Cependant, il m’a fallu deux ans pour préparer mon liquide et il m’en reste juste assez pour moi. Si je fais mes essais sur des animaux, il faudra que j’attende encore deux ans avant de me rendre invisible. »

Et, en me reconduisant à ma chambre, il me répéta :

« Je suis sûr que j’ai réussi, j’en suis sûr !… Plutôt que de perdre encore deux ans, je ferais mieux de boire le mélange tout de suite… Mais j’ai peur… Cela doit faire horriblement mal !… »
 
 

 

Je dormis très peu cette nuit-là.

Pouvais-je d’ailleurs, après ce que je venais de voir et d’entendre, dormir autrement, dans la petite chambre d’un château désert où le vent hurlait de toutes parts et où les meubles craquaient avec un bruit infernal ?

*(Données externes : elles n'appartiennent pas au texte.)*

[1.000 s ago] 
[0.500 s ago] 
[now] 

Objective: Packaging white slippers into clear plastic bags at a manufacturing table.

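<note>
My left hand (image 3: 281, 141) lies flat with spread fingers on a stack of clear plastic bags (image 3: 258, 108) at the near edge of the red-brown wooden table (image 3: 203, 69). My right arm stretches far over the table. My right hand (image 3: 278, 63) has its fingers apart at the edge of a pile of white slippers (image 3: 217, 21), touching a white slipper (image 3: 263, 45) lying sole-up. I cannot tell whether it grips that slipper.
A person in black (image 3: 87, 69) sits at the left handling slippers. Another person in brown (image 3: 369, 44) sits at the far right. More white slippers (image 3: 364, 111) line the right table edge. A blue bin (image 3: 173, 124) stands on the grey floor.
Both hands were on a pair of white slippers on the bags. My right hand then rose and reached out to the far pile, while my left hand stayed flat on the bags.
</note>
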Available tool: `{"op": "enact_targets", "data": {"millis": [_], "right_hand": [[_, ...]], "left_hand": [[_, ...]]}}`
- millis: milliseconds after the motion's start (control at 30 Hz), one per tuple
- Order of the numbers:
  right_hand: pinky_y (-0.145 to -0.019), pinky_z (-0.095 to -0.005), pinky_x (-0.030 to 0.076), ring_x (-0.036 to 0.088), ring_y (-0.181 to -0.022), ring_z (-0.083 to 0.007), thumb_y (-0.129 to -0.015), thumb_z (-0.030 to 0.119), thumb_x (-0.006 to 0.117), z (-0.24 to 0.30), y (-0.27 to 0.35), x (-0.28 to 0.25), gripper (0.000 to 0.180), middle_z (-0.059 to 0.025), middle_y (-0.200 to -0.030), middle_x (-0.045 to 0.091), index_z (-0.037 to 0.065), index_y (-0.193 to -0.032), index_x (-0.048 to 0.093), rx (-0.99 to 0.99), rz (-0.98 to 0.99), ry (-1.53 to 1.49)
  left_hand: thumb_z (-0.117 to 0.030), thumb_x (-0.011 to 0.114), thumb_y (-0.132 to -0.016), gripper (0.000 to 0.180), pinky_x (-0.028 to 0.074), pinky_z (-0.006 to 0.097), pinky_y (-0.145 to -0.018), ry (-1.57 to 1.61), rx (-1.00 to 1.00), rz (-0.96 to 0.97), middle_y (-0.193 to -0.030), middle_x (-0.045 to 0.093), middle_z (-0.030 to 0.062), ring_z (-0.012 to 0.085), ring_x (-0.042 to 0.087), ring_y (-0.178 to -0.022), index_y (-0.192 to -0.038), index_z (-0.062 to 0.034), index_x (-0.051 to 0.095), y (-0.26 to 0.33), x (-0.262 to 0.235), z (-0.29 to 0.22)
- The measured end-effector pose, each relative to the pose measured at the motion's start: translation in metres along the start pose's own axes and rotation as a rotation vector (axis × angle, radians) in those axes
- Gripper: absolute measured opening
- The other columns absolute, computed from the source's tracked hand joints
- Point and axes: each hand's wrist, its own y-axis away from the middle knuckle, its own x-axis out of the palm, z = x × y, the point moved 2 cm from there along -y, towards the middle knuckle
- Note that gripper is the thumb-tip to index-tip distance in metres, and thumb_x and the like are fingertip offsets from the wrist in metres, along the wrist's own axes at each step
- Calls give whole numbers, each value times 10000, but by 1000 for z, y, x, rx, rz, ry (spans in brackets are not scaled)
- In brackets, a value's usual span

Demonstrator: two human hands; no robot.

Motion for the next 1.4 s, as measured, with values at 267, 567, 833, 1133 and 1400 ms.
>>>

Vers le milieu de la nuit, après quelques heures de sommeil peuplé de cauchemars, je fus réveillé en sursaut par des cris lugubres.

Je prêtai l’oreille : ces cris semblaient venir de la partie du château où se trouvait le laboratoire. C’était un mélange de hurlements aigus et de plaintes qui se terminaient en gémissements étouffés.

Geister s’était donc finalement décidé à boire son liquide…

Assis sur mon lit, aux aguets, je passai une partie de la nuit à écouter les cris qui montaient du laboratoire, puis je m’endormis.

Le lendemain, je me réveillai assez tard ; je m’habillai rapidement et, encore très impressionné par la nuit que je venais de passer, je sortis de ma chambre.

Je parcourus rapidement tout le château sans trouver personne. Le Doctor Geister et son domestique Whilhelm avaient disparu.

Assez intrigué, je revins sur mes pas pour me livrer à une plus minutieuse investigation.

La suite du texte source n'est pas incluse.